Task statement: Within the material below, transcribe exactly the lines from the one holding "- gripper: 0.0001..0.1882" through the one holding "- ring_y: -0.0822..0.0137", keeping both ends and skipping the rest.

Data provided:
=== Begin Enclosure ===

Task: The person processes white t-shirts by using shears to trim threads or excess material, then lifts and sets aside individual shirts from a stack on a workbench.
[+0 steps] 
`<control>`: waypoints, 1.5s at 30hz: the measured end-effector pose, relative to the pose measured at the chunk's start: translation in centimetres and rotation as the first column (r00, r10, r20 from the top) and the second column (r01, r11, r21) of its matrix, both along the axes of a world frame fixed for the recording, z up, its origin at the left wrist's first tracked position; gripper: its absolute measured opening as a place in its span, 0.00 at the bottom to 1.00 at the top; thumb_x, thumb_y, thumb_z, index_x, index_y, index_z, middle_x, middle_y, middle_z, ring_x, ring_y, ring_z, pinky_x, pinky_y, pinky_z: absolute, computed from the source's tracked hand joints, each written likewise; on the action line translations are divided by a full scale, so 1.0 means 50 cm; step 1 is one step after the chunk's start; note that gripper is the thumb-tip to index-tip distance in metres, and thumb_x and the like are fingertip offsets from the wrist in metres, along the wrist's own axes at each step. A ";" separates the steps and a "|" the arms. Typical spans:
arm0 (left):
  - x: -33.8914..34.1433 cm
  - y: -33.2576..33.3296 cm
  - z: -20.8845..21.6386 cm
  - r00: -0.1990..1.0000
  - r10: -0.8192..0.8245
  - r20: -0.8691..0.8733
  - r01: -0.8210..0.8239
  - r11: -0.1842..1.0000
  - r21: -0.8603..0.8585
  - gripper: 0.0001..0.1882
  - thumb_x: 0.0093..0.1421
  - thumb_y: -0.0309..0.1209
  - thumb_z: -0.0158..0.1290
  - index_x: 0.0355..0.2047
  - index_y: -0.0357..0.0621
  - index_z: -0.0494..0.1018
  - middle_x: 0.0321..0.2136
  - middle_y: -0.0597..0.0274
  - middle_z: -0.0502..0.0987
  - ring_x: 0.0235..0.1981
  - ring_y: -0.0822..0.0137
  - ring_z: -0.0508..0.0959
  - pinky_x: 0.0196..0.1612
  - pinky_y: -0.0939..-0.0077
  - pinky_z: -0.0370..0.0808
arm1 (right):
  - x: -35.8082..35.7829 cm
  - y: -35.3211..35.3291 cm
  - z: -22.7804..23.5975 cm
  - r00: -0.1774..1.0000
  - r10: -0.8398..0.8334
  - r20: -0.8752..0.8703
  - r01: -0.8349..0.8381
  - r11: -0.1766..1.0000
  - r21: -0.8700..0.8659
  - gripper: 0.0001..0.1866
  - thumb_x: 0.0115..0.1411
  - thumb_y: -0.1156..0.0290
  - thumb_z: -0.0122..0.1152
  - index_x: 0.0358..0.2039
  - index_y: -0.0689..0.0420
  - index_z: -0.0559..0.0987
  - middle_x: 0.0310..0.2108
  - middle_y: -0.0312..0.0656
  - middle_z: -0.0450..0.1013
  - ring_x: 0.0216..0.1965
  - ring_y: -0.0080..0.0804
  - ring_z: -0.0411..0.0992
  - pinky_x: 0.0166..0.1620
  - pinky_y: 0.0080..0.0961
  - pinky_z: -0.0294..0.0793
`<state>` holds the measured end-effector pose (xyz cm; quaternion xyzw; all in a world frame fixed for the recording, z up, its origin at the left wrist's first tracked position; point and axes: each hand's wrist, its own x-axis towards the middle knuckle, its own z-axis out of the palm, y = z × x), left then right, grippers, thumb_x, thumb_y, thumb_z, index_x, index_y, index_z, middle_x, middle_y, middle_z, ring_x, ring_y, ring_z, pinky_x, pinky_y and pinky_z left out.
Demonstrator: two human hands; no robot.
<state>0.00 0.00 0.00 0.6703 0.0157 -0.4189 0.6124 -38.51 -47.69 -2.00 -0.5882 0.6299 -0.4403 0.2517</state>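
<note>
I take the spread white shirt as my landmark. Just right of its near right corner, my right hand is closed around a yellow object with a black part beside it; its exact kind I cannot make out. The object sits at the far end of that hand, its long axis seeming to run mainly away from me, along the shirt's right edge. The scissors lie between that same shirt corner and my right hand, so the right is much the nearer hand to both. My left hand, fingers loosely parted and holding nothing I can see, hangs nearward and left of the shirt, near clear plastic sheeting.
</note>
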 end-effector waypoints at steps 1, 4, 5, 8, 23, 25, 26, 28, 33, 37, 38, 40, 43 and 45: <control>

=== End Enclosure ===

Response below:
  - gripper: 0.0001..0.1882
  - thumb_x: 0.0093..0.1421
  - thumb_y: -0.0309..0.1209
  - thumb_z: -0.0158..0.1290
  - index_x: 0.0355..0.2047
  - index_y: -0.0357..0.0621
  - index_z: -0.0494..0.1018
  - middle_x: 0.0321..0.2136
  - middle_y: -0.0597..0.0274
  - middle_z: -0.0502..0.0987
  - ring_x: 0.0235..0.1981
  - ring_y: -0.0822..0.0137

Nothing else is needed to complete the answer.